The redirect URI will be a separate endpoint on your service that listens for the Duo Prompt redirection callback. E.g. if your login form is at
https://example.com:8080/login, then your
redirect uri could be
https://example.com:8080/duo-callback. This URI does not need to be publicly accessible by Duo, it will only be accessed from the end-user’s web browser. Must be a well-formed with a valid HTTPS URL and port, using a hostname (not an IP address).
import duo_universal duo_client = duo_universal.Client(client_id, client_secret, api_host, redirect_uri)
The security of your Duo application is tied to the security of your client secret (secret key). Treat these pieces of data like a password. They should be stored in a secure manner with limited access, whether that is in a database, a file on disk, or another storage mechanism. Always transfer them via secure channels, and do not send them over unencrypted email, enter them into chat channels, or include them in other communications with Duo.
A call to
health_check() determines if Duo’s servers are accessible and available to accept the 2FA request. If Duo’s servers are inaccessible for any reason (e.g. networking issues, services outage), this method raises an error, and your application can decide how to proceed (i.e. to “Fail Open” and allow the login without completing Duo authentication, or to “Fail Closed” and prohibit the login completely).
try: duo_client.health_check() except DuoException: # Either allow login without 2FA, or abort the login process
generate_state() generates a session identifier. This identifier will be passed to Duo, and should also be stored locally in your code use later to validate Duo's responses. The validation will occur in a different endpoint / web request, so you should store the state in your web framework’s session.
state = duo_client.generate_state() flask.session[‘state’] = state
create_auth_url() takes the user’s username and the previously generated
state and returns a URL to a Duo-hosted endpoint.

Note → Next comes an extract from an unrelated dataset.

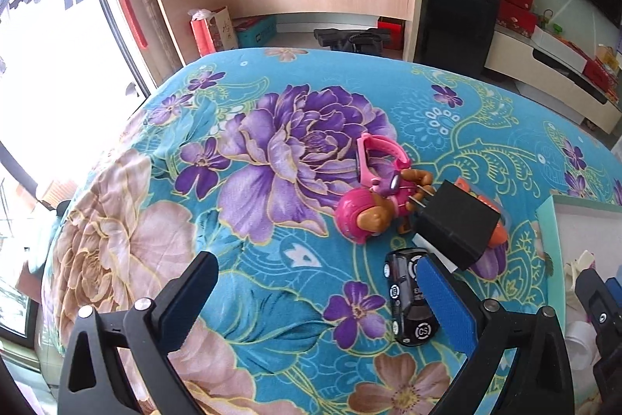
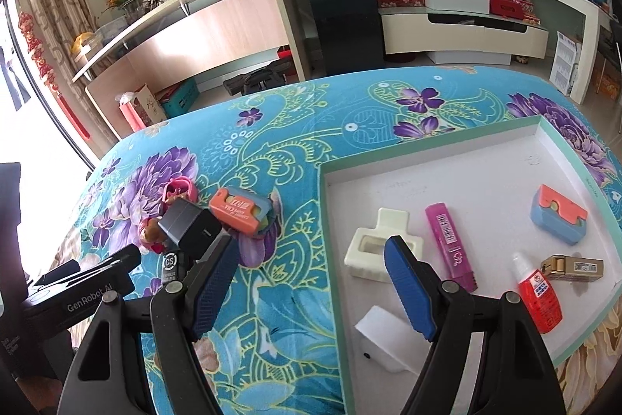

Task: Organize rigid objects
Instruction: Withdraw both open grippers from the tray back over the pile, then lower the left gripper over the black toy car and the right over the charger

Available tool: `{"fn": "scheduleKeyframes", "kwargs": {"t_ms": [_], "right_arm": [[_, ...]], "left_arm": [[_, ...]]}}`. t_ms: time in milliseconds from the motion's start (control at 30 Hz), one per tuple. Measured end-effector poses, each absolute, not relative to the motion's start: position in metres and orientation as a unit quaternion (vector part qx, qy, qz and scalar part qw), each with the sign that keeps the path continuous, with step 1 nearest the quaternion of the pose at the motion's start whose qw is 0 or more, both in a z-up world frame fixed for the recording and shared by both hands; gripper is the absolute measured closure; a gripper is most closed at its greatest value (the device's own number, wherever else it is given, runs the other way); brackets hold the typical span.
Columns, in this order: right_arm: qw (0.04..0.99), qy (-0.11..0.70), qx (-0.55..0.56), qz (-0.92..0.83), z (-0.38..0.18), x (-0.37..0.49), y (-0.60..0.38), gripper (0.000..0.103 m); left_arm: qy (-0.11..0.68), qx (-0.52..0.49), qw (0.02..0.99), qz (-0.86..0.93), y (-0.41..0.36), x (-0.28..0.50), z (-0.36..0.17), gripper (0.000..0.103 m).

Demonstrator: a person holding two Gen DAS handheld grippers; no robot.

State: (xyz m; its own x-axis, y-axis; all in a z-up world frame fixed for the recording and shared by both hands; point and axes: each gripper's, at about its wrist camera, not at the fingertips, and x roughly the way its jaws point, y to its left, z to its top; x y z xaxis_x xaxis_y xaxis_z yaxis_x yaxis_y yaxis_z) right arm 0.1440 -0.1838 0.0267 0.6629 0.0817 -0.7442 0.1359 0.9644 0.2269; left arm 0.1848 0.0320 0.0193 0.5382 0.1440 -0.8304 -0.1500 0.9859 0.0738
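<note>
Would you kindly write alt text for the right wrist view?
An open right gripper hovers over a white tray holding a pink marker, red bottle and small boxes. Left of the tray, toys and a black charger lie on a floral cloth.

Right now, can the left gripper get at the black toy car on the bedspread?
Probably yes. The left gripper is open and the black toy car lies just inside its right finger, nothing on top. The black charger sits close behind and could get nudged.

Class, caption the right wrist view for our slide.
Open right gripper hovers between toys on the floral cloth and a half-filled white tray.
</note>
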Motion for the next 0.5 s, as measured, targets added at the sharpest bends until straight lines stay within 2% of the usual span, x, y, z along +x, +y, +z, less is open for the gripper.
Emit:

prompt_uri = duo_client.create_auth_url(username, state)
Redirect the client web browser to the previously created URI. This is where the end-user is shown the Duo Prompt to complete their authentication. The redirect code is specific to your web framework.
After Duo successfully verifies the user — authentication approval via phone call, SMS passcode, Duo Push, etc. or permitted access with bypass of interactive authentication after Duo policy evaluation — their browser is then redirected to the
redirect_uri specified earlier in the
Client() object. This URI should be an endpoint in your service which completes the remainder of the end-user’s login.
This request includes two GET parameters in the SDK:
@app.route("/duo-callback") def duo_callback(): state = request.args.get('state') code = request.args.get('duo_code')
state parameter value received from the redirect should be validated against the previously saved
state value. If they don't match, this indicates a security issue and the login attempt should be aborted.
if state != flask.session['state']: # Abort login attempt
exchange_authorization_code_for_2fa_result() takes the
code parameter from the previous step, as well as the
username. This method calls Duo’s service to have your server validate that the user successfully authenticated with Duo.
This method raises a
DuoException if the user fails Duo authentication for any reason. If it does not raise an error, then the user has successfully completed Duo authentication. The returned token object contains metadata about the authentication.
try: decoded_token = duo_client.exchange_authorization_code_for_2fa_result(code, username) except DuoException as e: # Handle authentication failure. # User successfully passed Duo authentication.